About this task: Quote every line of the data below as it stands, omitting pictures.

Supplied information: Begin

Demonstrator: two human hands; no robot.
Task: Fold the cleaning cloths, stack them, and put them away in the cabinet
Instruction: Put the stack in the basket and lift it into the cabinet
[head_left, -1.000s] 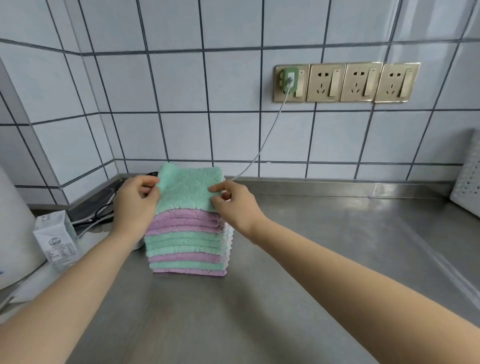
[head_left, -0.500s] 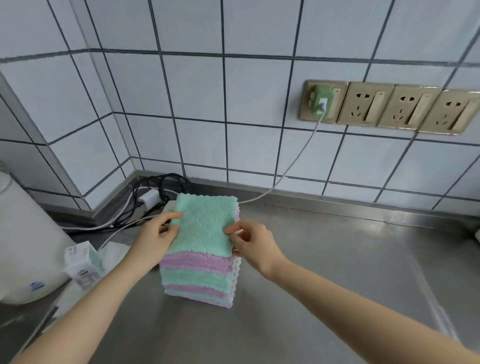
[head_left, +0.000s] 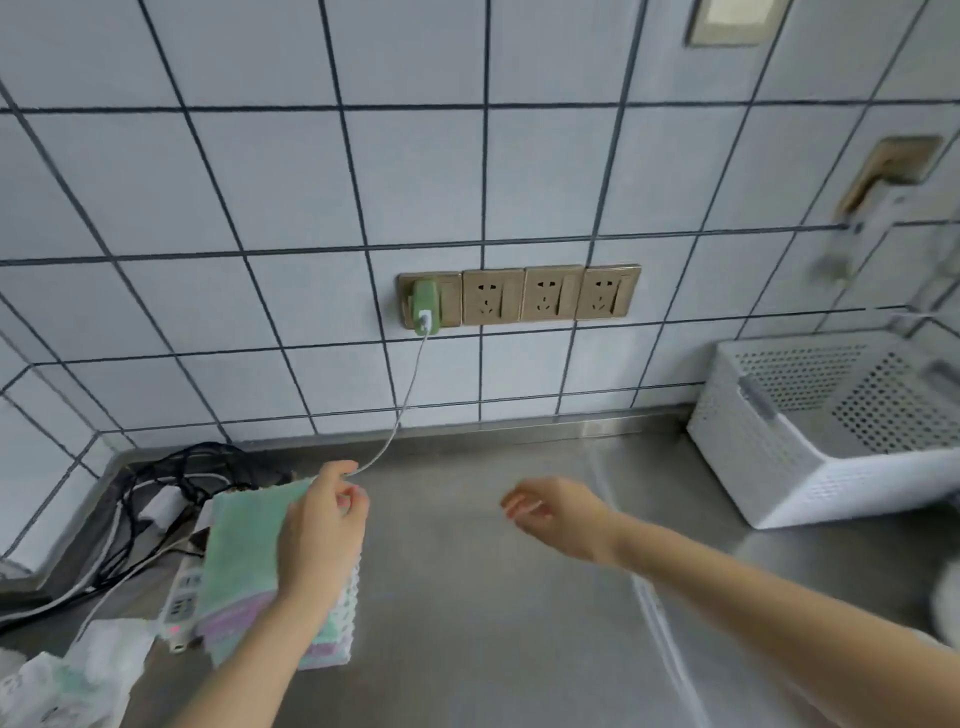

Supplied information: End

Exercise response:
Demonstrator: two human hands; no robot.
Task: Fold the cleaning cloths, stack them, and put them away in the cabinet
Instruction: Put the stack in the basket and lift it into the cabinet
[head_left, -1.000s] 
[head_left, -0.500s] 
[head_left, +0.000s] 

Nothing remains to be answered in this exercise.